## What is expected
Produce as output only the lines below starting at the line with "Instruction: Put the" and continuing through the line with "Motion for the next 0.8", each one exactly as written.

## Source records
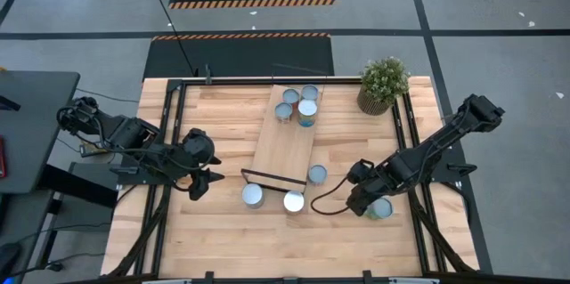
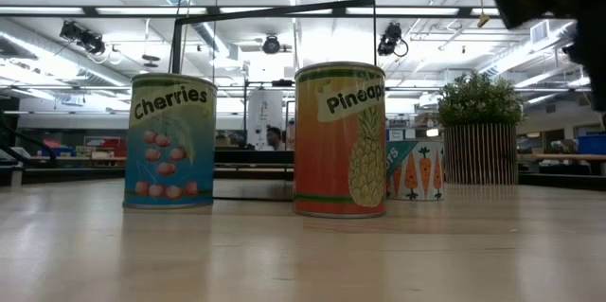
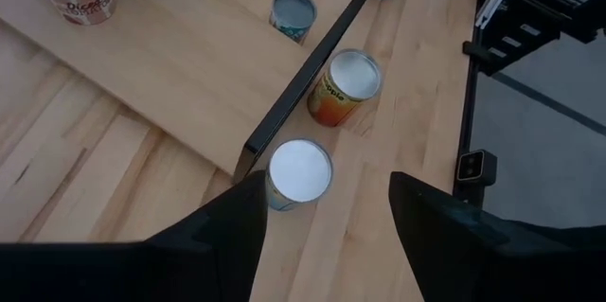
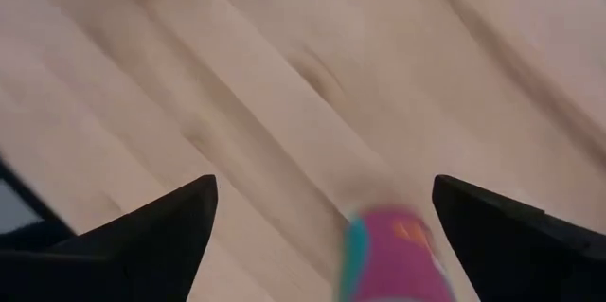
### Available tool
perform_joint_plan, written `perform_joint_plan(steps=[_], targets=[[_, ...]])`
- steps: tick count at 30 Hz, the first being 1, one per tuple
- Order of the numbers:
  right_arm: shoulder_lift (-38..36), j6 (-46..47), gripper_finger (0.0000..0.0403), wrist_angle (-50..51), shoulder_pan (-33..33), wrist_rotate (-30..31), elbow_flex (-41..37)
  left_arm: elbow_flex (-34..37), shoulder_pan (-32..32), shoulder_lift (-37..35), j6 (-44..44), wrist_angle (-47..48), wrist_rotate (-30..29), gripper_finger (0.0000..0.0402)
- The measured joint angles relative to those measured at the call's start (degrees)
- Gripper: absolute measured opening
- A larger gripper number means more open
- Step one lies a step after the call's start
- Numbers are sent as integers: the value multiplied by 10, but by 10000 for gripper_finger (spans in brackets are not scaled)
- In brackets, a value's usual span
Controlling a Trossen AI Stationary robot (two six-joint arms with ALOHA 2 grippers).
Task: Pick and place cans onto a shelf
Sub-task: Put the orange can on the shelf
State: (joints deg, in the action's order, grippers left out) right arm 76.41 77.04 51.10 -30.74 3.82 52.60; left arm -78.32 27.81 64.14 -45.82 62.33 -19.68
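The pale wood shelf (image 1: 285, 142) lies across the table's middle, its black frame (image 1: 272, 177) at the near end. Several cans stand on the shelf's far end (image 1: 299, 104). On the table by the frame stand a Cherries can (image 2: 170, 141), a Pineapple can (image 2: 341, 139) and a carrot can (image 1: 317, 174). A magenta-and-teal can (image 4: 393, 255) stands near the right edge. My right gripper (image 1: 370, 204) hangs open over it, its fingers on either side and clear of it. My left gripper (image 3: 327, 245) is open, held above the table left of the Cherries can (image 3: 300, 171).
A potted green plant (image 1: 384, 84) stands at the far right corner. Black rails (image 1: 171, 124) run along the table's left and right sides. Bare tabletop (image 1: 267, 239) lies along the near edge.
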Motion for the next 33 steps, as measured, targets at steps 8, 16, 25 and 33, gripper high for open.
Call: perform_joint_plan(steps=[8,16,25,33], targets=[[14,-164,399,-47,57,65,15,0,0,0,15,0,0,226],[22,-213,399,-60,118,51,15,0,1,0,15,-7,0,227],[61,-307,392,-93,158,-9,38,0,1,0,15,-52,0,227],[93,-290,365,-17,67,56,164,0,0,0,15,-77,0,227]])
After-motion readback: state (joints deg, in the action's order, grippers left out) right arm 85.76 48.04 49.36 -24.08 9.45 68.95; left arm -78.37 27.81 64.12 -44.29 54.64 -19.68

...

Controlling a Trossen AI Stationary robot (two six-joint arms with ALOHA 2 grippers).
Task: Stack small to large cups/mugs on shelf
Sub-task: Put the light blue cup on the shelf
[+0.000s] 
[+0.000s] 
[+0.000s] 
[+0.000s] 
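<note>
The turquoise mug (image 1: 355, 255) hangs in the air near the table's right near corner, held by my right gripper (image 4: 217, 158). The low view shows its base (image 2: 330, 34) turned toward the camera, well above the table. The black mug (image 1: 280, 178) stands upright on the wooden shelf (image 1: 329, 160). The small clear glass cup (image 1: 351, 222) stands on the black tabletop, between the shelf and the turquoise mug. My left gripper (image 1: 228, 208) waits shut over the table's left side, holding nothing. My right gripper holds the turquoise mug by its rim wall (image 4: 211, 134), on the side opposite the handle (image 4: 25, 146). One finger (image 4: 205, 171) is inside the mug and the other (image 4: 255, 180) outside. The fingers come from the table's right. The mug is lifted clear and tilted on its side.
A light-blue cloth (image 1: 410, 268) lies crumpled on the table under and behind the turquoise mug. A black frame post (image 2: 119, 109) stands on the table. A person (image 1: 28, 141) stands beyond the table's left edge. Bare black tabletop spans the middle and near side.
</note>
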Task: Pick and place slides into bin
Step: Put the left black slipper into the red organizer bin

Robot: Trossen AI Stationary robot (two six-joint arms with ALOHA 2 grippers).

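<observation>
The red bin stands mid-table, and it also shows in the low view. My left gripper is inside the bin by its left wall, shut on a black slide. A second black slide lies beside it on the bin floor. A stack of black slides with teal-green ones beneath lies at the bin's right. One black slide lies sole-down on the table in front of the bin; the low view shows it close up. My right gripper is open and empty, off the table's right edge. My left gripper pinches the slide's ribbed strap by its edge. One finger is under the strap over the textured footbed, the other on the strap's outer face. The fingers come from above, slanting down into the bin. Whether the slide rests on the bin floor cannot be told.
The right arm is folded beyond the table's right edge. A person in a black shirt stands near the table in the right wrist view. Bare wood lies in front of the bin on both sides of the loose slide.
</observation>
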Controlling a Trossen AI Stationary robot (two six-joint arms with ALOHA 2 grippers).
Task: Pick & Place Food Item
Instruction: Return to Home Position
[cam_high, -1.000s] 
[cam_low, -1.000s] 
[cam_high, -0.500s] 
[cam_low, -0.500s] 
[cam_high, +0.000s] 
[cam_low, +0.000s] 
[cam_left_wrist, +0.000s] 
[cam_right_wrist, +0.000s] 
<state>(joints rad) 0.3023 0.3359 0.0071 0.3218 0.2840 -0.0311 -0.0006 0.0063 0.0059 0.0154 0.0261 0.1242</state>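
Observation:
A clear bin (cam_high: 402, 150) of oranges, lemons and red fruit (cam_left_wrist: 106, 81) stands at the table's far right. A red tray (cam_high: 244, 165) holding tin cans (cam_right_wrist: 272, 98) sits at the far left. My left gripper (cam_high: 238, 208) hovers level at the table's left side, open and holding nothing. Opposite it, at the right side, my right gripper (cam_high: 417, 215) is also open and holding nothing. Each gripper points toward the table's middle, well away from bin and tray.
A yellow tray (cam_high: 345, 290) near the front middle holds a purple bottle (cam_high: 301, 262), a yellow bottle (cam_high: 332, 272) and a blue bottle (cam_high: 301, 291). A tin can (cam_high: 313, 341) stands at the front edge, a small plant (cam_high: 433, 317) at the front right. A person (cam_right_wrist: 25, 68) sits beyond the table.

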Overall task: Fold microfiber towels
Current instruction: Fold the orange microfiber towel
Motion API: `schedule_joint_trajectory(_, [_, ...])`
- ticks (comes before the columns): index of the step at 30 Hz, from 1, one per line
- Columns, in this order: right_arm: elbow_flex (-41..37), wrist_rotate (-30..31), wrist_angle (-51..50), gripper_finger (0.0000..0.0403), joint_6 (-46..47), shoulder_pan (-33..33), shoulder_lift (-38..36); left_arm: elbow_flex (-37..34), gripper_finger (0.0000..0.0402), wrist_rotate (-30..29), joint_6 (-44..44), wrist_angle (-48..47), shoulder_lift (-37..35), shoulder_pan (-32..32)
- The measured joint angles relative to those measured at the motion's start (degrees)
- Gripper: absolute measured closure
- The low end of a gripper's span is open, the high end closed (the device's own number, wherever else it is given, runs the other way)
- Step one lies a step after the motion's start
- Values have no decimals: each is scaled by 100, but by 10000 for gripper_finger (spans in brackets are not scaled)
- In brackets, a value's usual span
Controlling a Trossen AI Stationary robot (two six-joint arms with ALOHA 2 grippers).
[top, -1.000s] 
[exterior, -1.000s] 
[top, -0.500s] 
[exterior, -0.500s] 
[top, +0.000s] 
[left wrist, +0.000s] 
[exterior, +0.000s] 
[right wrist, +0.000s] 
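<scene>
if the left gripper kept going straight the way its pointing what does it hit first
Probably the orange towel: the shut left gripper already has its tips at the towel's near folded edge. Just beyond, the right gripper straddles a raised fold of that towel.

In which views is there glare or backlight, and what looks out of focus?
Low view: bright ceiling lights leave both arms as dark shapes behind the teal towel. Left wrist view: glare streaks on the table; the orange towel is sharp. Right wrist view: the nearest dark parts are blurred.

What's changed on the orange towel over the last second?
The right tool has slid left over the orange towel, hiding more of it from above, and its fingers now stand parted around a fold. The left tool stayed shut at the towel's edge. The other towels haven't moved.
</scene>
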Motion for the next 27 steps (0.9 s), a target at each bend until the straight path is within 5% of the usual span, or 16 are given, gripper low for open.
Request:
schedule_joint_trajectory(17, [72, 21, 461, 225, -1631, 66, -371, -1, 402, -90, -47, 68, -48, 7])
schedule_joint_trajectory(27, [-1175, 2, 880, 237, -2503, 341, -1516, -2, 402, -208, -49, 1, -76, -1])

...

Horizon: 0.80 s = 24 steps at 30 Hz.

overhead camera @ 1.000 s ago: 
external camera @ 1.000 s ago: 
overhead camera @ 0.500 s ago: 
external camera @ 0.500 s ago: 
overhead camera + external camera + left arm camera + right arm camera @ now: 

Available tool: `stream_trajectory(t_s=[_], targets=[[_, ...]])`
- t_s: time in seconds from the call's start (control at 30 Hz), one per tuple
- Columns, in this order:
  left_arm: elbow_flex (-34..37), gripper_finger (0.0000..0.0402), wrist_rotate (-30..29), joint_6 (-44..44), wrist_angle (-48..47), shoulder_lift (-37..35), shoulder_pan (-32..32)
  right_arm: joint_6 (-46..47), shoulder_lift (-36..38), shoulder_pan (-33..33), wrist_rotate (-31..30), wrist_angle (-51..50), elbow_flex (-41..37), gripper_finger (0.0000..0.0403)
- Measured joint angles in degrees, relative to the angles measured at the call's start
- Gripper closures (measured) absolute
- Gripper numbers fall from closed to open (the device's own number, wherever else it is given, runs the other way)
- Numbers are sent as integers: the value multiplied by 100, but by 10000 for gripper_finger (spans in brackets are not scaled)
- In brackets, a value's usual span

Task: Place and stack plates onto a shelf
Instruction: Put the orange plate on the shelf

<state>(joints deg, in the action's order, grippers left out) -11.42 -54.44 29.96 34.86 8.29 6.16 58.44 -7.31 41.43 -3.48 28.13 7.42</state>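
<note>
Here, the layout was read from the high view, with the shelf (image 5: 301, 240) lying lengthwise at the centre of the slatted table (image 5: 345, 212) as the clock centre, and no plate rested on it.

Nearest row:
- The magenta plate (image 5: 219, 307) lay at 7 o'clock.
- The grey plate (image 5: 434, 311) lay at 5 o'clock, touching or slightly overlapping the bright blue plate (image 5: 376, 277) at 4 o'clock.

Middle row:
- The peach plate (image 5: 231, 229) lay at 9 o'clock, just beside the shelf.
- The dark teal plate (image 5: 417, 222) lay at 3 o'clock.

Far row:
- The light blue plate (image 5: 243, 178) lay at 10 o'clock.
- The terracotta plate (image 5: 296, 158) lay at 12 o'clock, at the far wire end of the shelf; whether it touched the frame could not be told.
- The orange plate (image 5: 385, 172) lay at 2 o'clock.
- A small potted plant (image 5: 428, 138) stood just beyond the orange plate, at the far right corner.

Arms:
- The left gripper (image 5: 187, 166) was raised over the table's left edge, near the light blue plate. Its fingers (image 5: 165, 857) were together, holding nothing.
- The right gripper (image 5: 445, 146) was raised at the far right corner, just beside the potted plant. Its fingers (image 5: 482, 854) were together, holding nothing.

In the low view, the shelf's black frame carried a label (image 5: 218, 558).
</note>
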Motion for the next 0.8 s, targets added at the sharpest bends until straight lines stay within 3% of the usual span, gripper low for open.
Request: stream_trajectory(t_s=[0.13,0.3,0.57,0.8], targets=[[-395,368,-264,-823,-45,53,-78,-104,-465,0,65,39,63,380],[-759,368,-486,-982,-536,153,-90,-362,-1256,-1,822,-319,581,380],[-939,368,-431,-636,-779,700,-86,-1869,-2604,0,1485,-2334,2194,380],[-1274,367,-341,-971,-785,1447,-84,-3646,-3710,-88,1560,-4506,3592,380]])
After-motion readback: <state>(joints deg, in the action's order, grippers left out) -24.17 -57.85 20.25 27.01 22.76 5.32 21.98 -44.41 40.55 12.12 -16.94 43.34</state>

## Expected answer
Instruction: Put the orange plate on the shelf

<state>(joints deg, in the action's order, grippers left out) -11.42 -54.44 29.96 34.86 8.29 6.16 58.44 -7.31 41.43 -3.48 28.13 7.42</state>
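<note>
Here, the layout was read from the high view, with the shelf (image 5: 301, 240) lying lengthwise at the centre of the slatted table (image 5: 345, 212) as the clock centre, and no plate rested on it.

Nearest row:
- The magenta plate (image 5: 219, 307) lay at 7 o'clock.
- The grey plate (image 5: 434, 311) lay at 5 o'clock, touching or slightly overlapping the bright blue plate (image 5: 376, 277) at 4 o'clock.

Middle row:
- The peach plate (image 5: 231, 229) lay at 9 o'clock, just beside the shelf.
- The dark teal plate (image 5: 417, 222) lay at 3 o'clock.

Far row:
- The light blue plate (image 5: 243, 178) lay at 10 o'clock.
- The terracotta plate (image 5: 296, 158) lay at 12 o'clock, at the far wire end of the shelf; whether it touched the frame could not be told.
- The orange plate (image 5: 385, 172) lay at 2 o'clock.
- A small potted plant (image 5: 428, 138) stood just beyond the orange plate, at the far right corner.

Arms:
- The left gripper (image 5: 187, 166) was raised over the table's left edge, near the light blue plate. Its fingers (image 5: 165, 857) were together, holding nothing.
- The right gripper (image 5: 445, 146) was raised at the far right corner, just beside the potted plant. Its fingers (image 5: 482, 854) were together, holding nothing.

In the low view, the shelf's black frame carried a label (image 5: 218, 558).
</note>
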Motion for the next 0.8 s, targets added at the sharpest bends until straight lines stay within 3% of the usual span, gripper low for open.

What was requested is fully covered by this answer.